1. You will inevitably end up playing that one Justin Timberlake song, whose name escapes me right now, reconnect with your inner Michael Jackson and create a new dance move the likes of which the world has never seen. A couple people will go blind from the sheer brilliance of it. Unfortunately, it will be a one-time freak occurrence, and you'll spend the rest of your life unsuccessfully trying to recreate the magic of that one night. The two bystanders rendered blind will always resent the fact they lost their sense of sight in vain. That's two less facebook friends.

2. Bobby will perfect the BGE, its presence will spread to the nearby UN building. Delegates still at work or settling down for a good night's sleep in the neighborhood, will sense the importance in the night, feel drawn like magnets to the 7th floor of 245 East 40th and catch the tail end of Bobby's sweet moves as the line "Call on Me" reverberates in the air. Enraged at the possibility of losing a national treasure like Bobby, strings will be pulled, red tape will be removed and Bobby will be allowed, nay, required to stay in the U.S. Unfortunately, he will not be able to stay in New York, as he will be touring the U.S. as the opening act for the Jonas Brothers for the next five years, where he will develop a coke addiction and never be the same. Bittersweet.
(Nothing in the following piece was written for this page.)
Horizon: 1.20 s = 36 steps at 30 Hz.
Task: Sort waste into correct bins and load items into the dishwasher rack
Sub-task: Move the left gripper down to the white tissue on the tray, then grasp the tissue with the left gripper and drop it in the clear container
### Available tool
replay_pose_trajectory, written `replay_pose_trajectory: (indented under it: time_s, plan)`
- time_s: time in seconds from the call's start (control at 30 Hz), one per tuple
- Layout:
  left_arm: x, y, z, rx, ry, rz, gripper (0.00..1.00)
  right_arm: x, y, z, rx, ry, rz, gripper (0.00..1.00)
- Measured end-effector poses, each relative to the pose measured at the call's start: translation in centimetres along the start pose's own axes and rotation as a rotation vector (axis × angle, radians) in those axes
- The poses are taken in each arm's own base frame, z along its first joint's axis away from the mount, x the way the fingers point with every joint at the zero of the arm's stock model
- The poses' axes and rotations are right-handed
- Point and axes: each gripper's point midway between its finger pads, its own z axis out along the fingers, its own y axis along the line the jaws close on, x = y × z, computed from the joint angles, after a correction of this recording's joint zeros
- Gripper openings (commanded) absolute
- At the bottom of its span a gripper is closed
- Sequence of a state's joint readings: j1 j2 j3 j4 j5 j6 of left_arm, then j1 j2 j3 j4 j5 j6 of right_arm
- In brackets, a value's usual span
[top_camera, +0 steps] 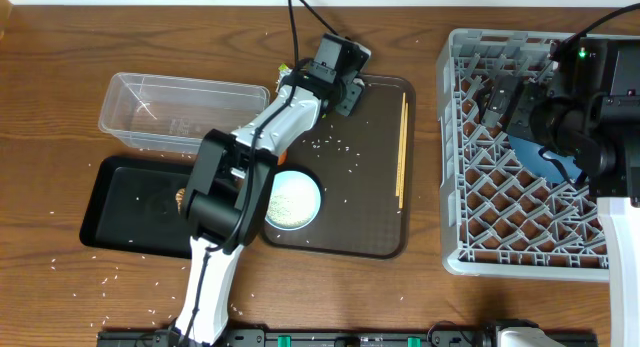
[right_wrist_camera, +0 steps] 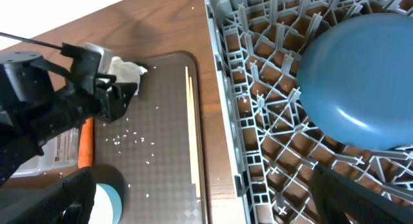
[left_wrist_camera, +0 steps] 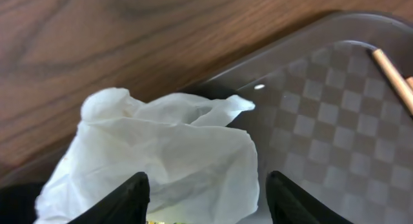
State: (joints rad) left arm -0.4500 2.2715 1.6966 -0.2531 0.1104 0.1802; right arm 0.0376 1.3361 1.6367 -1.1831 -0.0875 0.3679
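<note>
Well, left hand [left_wrist_camera: 206, 179], partly spread, straddles the white tissue [left_wrist_camera: 161, 146] at eleven o'clock on the tray [left_wrist_camera: 335, 121]; right hand [right_wrist_camera: 206, 188] gapes empty.

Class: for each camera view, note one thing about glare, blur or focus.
Overhead: evenly lit, sharp, with white glints on the clear tub. Left wrist: a small glare spot on the brown tray; the left fingers are dark and soft-edged. Right wrist: soft sheen on the blue dish; the right fingers blur.
</note>
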Motion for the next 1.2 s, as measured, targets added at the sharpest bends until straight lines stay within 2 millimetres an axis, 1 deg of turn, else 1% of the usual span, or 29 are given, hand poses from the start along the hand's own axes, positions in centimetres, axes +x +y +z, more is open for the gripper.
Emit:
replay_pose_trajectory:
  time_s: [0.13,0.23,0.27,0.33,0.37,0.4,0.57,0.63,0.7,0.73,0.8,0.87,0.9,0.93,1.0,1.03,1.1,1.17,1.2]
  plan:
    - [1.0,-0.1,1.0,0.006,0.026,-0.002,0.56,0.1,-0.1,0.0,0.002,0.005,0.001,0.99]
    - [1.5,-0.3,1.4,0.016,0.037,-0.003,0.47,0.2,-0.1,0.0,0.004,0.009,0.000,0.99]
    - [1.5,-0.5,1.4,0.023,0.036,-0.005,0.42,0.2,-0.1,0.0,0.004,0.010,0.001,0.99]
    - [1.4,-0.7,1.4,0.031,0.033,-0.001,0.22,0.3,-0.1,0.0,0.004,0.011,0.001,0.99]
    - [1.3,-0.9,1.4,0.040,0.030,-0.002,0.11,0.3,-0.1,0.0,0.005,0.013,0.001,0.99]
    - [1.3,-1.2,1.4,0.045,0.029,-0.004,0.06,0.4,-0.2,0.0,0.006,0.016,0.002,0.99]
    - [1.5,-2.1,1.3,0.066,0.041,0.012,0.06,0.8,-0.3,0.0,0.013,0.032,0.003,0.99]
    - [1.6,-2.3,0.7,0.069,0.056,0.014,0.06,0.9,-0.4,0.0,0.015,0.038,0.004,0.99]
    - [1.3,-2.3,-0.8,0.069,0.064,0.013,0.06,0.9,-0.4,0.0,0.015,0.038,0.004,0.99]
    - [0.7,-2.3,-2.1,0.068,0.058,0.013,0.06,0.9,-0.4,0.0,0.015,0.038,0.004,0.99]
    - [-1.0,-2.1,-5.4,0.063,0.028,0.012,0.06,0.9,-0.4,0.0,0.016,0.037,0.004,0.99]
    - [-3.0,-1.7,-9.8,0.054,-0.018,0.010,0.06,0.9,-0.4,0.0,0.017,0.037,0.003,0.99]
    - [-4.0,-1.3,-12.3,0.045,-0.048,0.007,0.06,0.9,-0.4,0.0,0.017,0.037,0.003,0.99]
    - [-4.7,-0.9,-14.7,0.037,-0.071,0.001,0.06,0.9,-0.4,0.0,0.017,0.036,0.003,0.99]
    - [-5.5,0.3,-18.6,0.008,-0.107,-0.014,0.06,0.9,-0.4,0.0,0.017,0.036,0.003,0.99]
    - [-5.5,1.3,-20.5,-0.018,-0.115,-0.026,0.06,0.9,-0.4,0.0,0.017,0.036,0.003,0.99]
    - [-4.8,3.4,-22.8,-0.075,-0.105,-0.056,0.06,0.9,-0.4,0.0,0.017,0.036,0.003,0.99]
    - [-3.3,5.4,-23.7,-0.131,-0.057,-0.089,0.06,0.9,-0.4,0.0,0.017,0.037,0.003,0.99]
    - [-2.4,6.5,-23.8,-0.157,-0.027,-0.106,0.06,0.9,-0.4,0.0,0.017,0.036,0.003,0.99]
3. Christy, always prepared for a party, will undoubtedly arrive complete with her own deck of cards, shot glasses, roofies, and bong accoutrements. Someone (probably I) will switch her deck of cards with a deck of three's. Coincidentally, we will be playing the game "draw a three, eat roofie." I, however, switched the bag o'roofies with a medley of human growth hormone, steroids, and synthetic testosterone. We will all worry when Christy disappears for a few months, but all cheer her on when she reemerges as the U.S. contender in shotput in the Beijing '08 Olympics. The back hair and mustache will lead to speculation, drug tests will ensue, but she will keep her gold medal, because I, being a considerate friend, paid a premium for untraceable drugs.

4. Alisa, after snorting a line of cupcake frosting, will, in a moment of scientific breakthrough, combine her love of food with her fancy pants edumacation and create a new diet founded solely on the consumption of cupcakes and watching Gossip Girls. This new diet revolution will sweep the country and replace all other traditional weight loss plans. Years later, the diet will be blamed for the sharp increase in adult diabetes in the U.S. Oh wait, that's already happened, but people always feel more comfortable when they have a scapegoat. So that's nice.

5. Rod, in a moment of weakness, will eat his plant he has been nursing for the past few months. So upset with this, he will embark on a three-month soul-searching. He will hitchhike his way down to South America where he will befriend this new Amazonian tribe everyone is so crazy about. He will learn their ways and they will eventually induct him into their isolated community. A year later, he will realize the tribe never existed. He was just suffering the prolonged side effects of ingesting his mysterious plant.

6. Dave, after carefully assembling his new wardrobe, now feels a deep attachment to this holder of garments and other unknown wonders. The party will grow louder, and Dave will seek solace in this wardrobe only to discover the brightly decorated back board is actually a portal to an unknown magical kingdom called Narnia. He will free the Narnians from the Ice Witch and rule the land as a just, and fair king. However, we won't notice his absence because that's how magic wardrobes work.

7. Lauren will not be there. Lame.

Well, it's 11:28, and I have been sitting all morning. I am supposed to meet back at the courtroom at noon, where we will take attendance and then take a two-hour lunch. Me bored.